Researchers identify key metabolic gene as target for improved cancer immunotherapy

Researchers at the VIB-KU Leuven Cancer Biology Center have identified a potential target for cancer immunotherapy. The team, led by Professor Massimiliano Mazzone, discovered that the CDA gene is among the most upregulated metabolic genes in immunotherapy-resistant tumors.

Inhibition of this gene through pharmacological or genetic intervention led to enhanced T cell infiltration, thereby increasing the effectiveness of immunotherapy in a type of pancreatic cancer called PDAC. The results of the study were published in Natural Cancer.

Currently, immunotherapy treatments, including adoptive T cell transfer, cancer vaccines, and immune checkpoint blockade (ICB), represent a promising option for cancer patients. Despite high response rates with prolonged survival in subsets of patients with melanoma, lung and kidney cancer, ICB has difficulty demonstrating clinical benefit in several other tumors, as in most patients with colorectal cancer and pancreatic ductal adenocarcinoma (PDAC).
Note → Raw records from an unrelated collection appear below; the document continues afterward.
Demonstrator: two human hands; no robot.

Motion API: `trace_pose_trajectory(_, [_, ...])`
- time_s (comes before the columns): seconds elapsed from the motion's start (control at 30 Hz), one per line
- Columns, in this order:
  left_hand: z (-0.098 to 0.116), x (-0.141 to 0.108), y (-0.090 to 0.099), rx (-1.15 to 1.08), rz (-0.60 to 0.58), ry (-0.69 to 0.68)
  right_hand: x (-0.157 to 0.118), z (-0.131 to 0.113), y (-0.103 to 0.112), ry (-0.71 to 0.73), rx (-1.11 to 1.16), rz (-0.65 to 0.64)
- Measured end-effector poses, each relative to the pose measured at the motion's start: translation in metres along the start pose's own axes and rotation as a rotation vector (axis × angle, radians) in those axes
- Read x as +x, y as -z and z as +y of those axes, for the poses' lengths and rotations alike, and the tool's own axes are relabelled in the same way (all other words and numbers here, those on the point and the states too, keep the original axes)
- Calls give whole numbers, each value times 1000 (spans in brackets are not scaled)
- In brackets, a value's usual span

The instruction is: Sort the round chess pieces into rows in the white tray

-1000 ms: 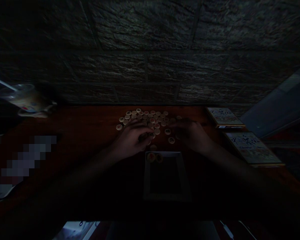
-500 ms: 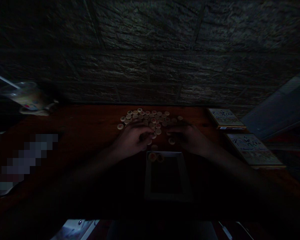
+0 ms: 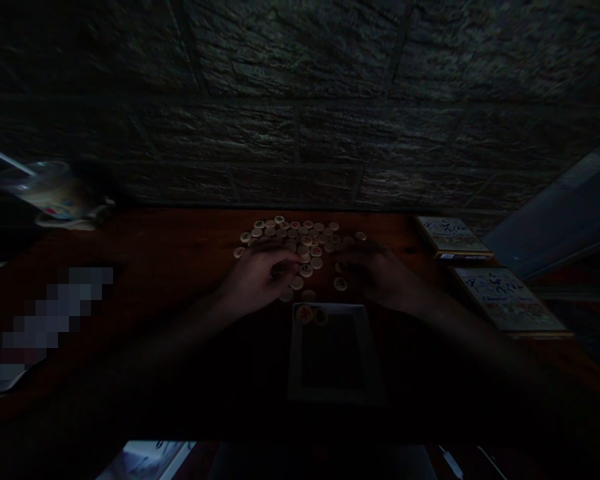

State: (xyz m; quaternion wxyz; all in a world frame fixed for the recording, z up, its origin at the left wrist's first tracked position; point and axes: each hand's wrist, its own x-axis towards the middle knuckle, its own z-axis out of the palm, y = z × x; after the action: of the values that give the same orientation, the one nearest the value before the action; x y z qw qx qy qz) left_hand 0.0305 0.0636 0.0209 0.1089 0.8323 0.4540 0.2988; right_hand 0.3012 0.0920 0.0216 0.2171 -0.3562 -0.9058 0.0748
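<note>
Round, pale Chinese chess pieces (image 3: pixel 316 263), some marked in red and some in dark characters, lie in a loose heap on the wooden table. My left hand (image 3: pixel 257 277) is at the heap's near left side, thumb and forefinger curled together. Whatever is between its fingertips is too dark to make out. Opposite it, my right hand (image 3: pixel 380 273) reaches in, its shadowed fingers bent beside a marked piece (image 3: pixel 340 284). Close in front of me stands a shallow open box (image 3: pixel 373 347), with two pieces (image 3: pixel 305 314) at its far left corner.
Two flat printed boxes (image 3: pixel 453 236) lie on the right of the table. A drink cup with a straw (image 3: pixel 55 193) stands at the far left. Behind the table rises a rough stone wall (image 3: pixel 300 133). A blurred-out pale patch (image 3: pixel 55 327) covers something at left.
My left hand has drawn slightly left, uncovering more of the pieces under its fingertips. A marked piece near my right hand has shifted slightly left and nearer.
</note>
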Motion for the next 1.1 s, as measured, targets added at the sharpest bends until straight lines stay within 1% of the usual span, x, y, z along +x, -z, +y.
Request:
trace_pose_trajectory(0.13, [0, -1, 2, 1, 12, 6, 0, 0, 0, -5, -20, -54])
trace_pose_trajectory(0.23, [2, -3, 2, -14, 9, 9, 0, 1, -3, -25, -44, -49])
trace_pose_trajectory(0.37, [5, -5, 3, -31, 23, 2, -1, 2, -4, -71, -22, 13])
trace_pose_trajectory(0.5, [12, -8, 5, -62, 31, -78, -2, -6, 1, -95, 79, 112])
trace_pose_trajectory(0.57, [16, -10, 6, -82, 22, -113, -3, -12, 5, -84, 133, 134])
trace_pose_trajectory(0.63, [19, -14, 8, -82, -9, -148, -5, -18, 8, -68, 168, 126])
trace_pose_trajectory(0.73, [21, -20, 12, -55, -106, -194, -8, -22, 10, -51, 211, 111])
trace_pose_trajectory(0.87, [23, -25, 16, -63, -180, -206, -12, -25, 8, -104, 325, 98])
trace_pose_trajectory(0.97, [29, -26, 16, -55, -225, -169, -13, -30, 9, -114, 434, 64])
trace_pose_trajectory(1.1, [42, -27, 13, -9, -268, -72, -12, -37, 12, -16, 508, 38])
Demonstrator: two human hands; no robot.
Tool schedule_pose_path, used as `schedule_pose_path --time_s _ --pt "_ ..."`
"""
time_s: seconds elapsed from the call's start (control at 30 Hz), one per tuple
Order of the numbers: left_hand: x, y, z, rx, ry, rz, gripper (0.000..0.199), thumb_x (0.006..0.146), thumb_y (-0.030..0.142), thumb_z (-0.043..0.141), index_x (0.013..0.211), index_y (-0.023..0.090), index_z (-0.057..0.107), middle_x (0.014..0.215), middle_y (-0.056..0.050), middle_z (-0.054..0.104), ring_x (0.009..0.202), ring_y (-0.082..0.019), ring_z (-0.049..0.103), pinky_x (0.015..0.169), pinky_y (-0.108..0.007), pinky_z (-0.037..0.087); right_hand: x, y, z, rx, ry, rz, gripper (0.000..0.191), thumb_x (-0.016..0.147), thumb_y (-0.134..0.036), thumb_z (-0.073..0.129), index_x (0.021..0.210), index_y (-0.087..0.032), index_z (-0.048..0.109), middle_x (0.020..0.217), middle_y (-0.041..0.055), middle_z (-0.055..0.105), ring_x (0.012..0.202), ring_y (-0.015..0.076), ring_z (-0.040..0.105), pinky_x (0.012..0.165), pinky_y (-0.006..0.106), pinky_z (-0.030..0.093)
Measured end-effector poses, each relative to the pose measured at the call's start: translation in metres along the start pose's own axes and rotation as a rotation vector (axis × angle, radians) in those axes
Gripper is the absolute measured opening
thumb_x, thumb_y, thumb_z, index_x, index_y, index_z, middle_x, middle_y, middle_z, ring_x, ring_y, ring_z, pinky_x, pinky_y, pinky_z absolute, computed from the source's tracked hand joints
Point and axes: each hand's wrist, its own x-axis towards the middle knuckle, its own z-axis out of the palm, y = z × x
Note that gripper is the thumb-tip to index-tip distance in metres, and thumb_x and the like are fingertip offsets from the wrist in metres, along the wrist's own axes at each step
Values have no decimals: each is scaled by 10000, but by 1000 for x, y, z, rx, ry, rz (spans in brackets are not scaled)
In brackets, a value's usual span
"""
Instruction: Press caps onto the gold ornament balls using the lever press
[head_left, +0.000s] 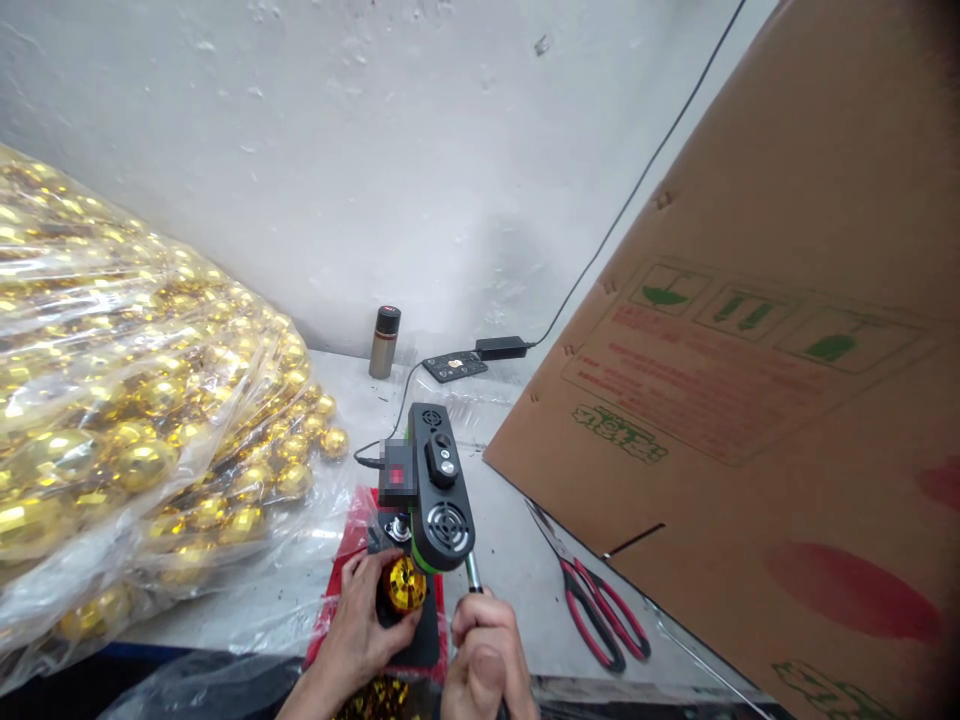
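My left hand [367, 615] is closed around a shiny gold faceted ball [406, 585], thumb and fingers on its sides. The ball sits at the front of a black machine [442, 500] with round vent grilles on top, above its dark base plate [424, 640]. My right hand [487, 655] is wrapped round the dark grip of a metal lever [472, 572] that comes out of the machine's right side. Whether the ball touches the part under the machine's head is hidden.
At left, a clear plastic bag [255, 370] bulges with gold balls. A big cardboard box [735, 400] leans in at right, beside red-and-black scissors [600, 610]. Behind stand a bottle [383, 342] and a corded black power adapter [501, 348]. Red sheeting [330, 600] lies beneath the machine.
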Motion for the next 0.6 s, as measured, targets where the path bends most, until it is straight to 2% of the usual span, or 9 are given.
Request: schedule_pose_path --time_s 0.2,0.37,0.6 --pt "1 4 1 -3 -19 -52 523 679 270 815 1195 209 753 1150 -124 789 1153 -391 678 1016 -586 599 0 -3 2 -7 16 12 451 1133 -323 414 701 -232 508 758 -36 570 696 137 536 982 380 512" --pt "1 -3 2 18 -40 -41 526 701 267 816 1220 203 753 1175 -130 786 1172 -398 662 1030 -599 590 -1 1 2 15 15 -11 424 1130 -299 411 722 -233 504 769 -36 563 697 133 528 1008 372 497" --pt "0 -11 1 38 -80 -37 523 739 286 829 1251 215 750 1195 -113 788 1193 -375 669 1045 -555 593 1 1 7 20 40 -61 431 1141 -289 392 723 -227 477 769 -49 536 688 117 497 1004 337 489"
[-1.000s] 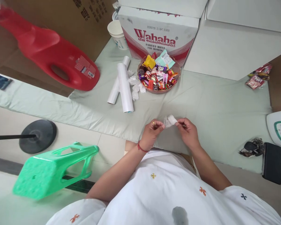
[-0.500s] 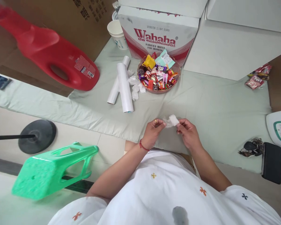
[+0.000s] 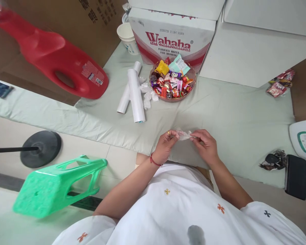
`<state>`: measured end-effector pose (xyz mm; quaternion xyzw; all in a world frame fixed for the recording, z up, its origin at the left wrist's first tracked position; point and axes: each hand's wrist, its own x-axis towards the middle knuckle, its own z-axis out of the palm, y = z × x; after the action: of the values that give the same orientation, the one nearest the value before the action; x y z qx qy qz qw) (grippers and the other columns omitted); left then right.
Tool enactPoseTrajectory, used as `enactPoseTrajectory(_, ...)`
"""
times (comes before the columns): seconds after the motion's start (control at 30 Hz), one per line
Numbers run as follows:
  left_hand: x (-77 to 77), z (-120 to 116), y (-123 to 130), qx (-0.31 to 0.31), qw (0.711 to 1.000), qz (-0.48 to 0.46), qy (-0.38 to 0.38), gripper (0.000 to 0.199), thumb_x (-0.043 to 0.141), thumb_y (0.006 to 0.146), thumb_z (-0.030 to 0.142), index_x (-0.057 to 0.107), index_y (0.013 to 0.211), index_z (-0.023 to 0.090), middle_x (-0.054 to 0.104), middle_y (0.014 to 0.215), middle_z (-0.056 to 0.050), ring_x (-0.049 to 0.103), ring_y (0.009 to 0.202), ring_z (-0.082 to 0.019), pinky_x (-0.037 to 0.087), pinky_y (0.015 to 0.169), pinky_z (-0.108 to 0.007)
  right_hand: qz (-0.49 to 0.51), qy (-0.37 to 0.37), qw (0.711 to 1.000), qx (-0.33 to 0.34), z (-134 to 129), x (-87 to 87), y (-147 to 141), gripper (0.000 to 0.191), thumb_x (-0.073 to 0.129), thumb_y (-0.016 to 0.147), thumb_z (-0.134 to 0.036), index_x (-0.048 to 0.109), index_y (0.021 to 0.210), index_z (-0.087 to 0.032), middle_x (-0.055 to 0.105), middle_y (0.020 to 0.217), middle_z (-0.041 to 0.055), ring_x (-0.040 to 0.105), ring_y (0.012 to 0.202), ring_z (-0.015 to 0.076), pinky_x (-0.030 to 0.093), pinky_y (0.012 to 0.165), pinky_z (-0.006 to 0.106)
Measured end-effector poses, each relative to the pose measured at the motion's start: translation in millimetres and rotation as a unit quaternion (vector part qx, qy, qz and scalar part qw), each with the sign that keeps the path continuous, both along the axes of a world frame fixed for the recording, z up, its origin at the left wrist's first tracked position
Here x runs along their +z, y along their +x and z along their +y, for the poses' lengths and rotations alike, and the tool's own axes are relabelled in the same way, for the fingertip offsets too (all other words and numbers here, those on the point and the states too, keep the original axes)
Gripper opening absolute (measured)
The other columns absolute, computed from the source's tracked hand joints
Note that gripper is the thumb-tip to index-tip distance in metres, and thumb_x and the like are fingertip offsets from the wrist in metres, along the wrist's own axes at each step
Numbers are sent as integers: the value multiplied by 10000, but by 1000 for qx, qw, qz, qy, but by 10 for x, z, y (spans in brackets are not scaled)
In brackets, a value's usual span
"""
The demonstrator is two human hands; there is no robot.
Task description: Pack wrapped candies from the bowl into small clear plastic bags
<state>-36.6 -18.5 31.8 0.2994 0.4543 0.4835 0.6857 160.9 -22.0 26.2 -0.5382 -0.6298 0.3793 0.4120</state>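
A crumpled piece of thin clear plastic (image 3: 184, 135) is stretched between my hands, just above the near edge of the cloth-covered table. My left hand (image 3: 166, 144) pinches its left end; a ring and a red string bracelet are on that side. At the other end, my right hand (image 3: 206, 144) closes thumb and fingers on it. Beyond them lie two white rolls (image 3: 136, 97), one crossing over the other. Several similar crumpled plastic clumps (image 3: 148, 95) rest beside the rolls. Further back stands a glass bowl (image 3: 177, 99) heaped with wrapped candies (image 3: 172, 80).
A Wahaha carton (image 3: 173, 37) stands behind the bowl, with paper cups (image 3: 129, 39) to its left. A large red bottle (image 3: 63, 63) is at left. Keys (image 3: 273, 160), a phone (image 3: 296, 177) and a white bottle (image 3: 304, 139) lie at right. A green stool (image 3: 40, 190) is on the floor.
The white, bunched part near my right fingers has loosened into a thinner, see-through stretch. My right hand has turned slightly and shifted left; my left hand has barely moved.
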Motion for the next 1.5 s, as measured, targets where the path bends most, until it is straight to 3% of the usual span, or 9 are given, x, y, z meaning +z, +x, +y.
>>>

PDAC is one of the most aggressive and deadly cancers, with an overall five-year survival rate of 9%. In Belgium alone, pancreatic cancer is the ninth most common cancer with 2,242 diagnoses in 2021. Most patients are diagnosed at advanced stages with distant metastases, making less than 20% of patients are eligible for surgery at the time of diagnosis. Most therapies, including ICB, are not effective and many surgical patients eventually relapse.

An enzyme that tames TAMs

The team led by Professor Massimiliano Mazzone from the VIB-KU Leuven Cancer Biology Center is investigating ways to circumvent resistance to immunotherapy. In their most recent study, co-authored by Tommaso Scolaro, Marta Manco, Mathieu Pecqueux and Ricardo Amorim, the team investigated the role of an enzyme called cytidine deaminase or CDA in pancreatic ductal adenocarcinoma.

Professor Mazzone says: “CDA is an enzyme that helps recycle parts of DNA and RNA. It also disables some cancer medications, which may make these treatments less effective. Although the consensus is that CDA plays a role in resistance to chemotherapy, its role in resistance to immunotherapy has never been studied. We decided to take a closer look and determine whether CDA is indeed a barrier to treatments such as ICB.

By analyzing multiple datasets of PDAC tumors both sensitive and resistant to ICB treatment, the team proved that the presence of CDA in cancer cells results in the creation of uridine diphosphate (UDP). UDP is a molecule that can signal certain immune cells called tumor-associated macrophages (TAM). In doing so, UDP can hijack TAMs, making them immunosuppressive – an important finding, as TAMs represent approximately 50% of tumor mass and are widely associated with tumor progression.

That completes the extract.